Deep Vision Processing

Deep computer-vision algorithms for Processing.

The idea behind this library is to provide a simple way to use (inference) machine learning algorithms for computer vision tasks inside Processing. Mainly portability and easy-to-use are the primary goals of this library. Because of that (and javacv), no GPU support at the moment.

Caution: The API is still in development and can change at any time.

Lightweight OpenPose Example

Install

Download the latest prebuilt version from the release sections and install it into your Processing library folder.

Because the library is still under development, it is not yet published in the Processing contribution manager.

Usage

The base of the library is the DeepVision class. It is used to download the pretrained models and create new networks.

import ch.bildspur.vision.*;
import ch.bildspur.vision.network.*;
import ch.bildspur.vision.result.*;

DeepVision vision = new DeepVision(this);

Usually it makes sense to define the network globally for your sketch and create it in setup. The create method downloads the pre-trained weights if they are not already existing. The network first has to be created and then be setup.

YOLONetwork network;

void setup() {
  // create the network & download the pre-trained models
  network = vision.createYOLOv3();

  // load the model
  network.setup();
  
  // set network settings (optional)
  network.setConfidenceThreshold(0.2f);
  
  ...
}

By default, the weights are stored in the library folder of Processing. If you want to download them to the sketch folder, use the following command:

// download to library folder
vision.storeNetworksGlobal();

// download to sketch/networks
vision.storeNetworksInSketch();

Each network has a run() method, which takes an image as a parameter and outputs a result.
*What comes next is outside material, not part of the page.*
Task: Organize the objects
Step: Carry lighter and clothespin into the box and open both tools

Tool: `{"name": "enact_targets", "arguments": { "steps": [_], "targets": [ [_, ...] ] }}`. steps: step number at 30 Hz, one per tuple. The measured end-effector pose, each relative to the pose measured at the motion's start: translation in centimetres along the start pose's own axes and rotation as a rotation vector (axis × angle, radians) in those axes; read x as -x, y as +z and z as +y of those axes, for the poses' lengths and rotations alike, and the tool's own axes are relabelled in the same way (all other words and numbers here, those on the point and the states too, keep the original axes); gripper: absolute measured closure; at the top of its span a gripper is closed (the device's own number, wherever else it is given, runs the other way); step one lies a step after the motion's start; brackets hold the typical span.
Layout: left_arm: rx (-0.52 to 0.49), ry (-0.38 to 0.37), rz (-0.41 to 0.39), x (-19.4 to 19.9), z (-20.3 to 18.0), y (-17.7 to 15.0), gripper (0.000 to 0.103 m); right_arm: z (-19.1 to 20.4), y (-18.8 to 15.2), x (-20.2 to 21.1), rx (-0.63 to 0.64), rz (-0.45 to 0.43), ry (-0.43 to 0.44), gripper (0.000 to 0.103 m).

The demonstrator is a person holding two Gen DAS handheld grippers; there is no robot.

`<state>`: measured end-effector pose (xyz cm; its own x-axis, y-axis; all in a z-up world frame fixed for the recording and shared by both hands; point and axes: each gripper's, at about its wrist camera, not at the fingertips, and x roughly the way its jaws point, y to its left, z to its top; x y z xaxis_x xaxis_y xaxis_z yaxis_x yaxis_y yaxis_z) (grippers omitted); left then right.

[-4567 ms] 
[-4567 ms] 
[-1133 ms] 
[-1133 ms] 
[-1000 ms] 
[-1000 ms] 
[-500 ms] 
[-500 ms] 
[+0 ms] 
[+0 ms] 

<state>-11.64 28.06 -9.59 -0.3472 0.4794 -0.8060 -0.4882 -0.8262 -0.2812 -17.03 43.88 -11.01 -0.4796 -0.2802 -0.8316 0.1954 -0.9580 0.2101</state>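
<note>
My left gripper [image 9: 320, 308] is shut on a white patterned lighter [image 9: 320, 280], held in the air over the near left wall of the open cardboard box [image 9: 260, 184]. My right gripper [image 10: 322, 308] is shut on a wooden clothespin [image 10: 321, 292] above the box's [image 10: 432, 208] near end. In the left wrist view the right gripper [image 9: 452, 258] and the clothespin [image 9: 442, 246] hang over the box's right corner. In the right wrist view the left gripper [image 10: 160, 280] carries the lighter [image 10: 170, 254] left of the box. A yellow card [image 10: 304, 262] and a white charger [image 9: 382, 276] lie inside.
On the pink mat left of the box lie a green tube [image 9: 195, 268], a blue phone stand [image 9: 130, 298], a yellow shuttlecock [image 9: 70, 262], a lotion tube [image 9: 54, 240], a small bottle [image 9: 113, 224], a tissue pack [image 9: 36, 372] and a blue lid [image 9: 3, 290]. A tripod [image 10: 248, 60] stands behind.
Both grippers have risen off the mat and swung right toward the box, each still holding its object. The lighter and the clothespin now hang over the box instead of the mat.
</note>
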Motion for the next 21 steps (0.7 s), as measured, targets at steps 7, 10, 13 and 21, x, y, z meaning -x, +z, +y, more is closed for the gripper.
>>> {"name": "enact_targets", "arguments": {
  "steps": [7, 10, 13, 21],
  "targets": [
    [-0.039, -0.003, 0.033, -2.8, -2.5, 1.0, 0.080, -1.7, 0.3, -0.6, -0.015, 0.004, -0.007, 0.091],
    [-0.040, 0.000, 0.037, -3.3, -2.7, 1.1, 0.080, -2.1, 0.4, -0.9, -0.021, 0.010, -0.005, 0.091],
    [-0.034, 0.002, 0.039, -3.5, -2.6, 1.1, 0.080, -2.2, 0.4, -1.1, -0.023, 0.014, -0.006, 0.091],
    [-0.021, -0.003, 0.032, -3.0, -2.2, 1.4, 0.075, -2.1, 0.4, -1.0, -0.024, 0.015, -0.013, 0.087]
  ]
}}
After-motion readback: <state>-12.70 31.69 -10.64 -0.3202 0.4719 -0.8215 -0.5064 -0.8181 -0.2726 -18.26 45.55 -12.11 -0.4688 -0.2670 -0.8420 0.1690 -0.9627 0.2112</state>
You can just throw in any PImage and the library starts processing it.

PImage myImg = loadImage("hello.jpg");
ResultList<ObjectDetectionResult> detections = network.run(myImg);

Please have a look at the specific networks for further information or at the examples.

Networks

Here you find a list of implemented networks:

Object Detection ✨
- YOLOv3-tiny
- YOLOv3-tiny-prn
- EfficientNetB0-YOLOv3
- YOLOv3 OpenImages Dataset
- YOLOv3-spp (spatial pyramid pooling)
- YOLOv3
- YOLOv4
- YOLOv4-tiny
- SSDMobileNetV2
- Handtracking based on SSDMobileNetV2
- TextBoxes
- Ultra-Light-Fast-Generic-Face-Detector-1MB RFB (~30 FPS on CPU)
- Ultra-Light-Fast-Generic-Face-Detector-1MB Slim (~40 FPS on CPU)
- Cascade Classifier
Object Segmentation
- Mask R-CNN
Object Recognition 🚙
- Tesseract LSTM
Keypoint Detection 🤾🏻‍♀️
- Facial Landmark Detection
- Single Human Pose Detection based on lightweight openpose
Classification 🐈
- MNIST CNN
- FER+ Emotion
- Age Net
- Gender Net
Depth Estimation 🕶
- MidasNet
Image Processing
- Style Transfer
- Multiple Networks for x2 x3 x4 Superresolution

The following list shows the networks that are on the list to be implemented (⚡️ already in progress):

YOLO 9K (not supported by OpenCV)
Multi Human Pose Detection ⚡️ (currently struggling with the partial affinity fields 🤷🏻‍♂️ help?)
TextBoxes++ ⚡️
CRNN ⚡️
PixelLink

Object Detection

Locating one or multiple predefined objects in an image is the task of the object detection networks.

YOLO Example

The result of these networks is usually a list of ObjectDetectionResult.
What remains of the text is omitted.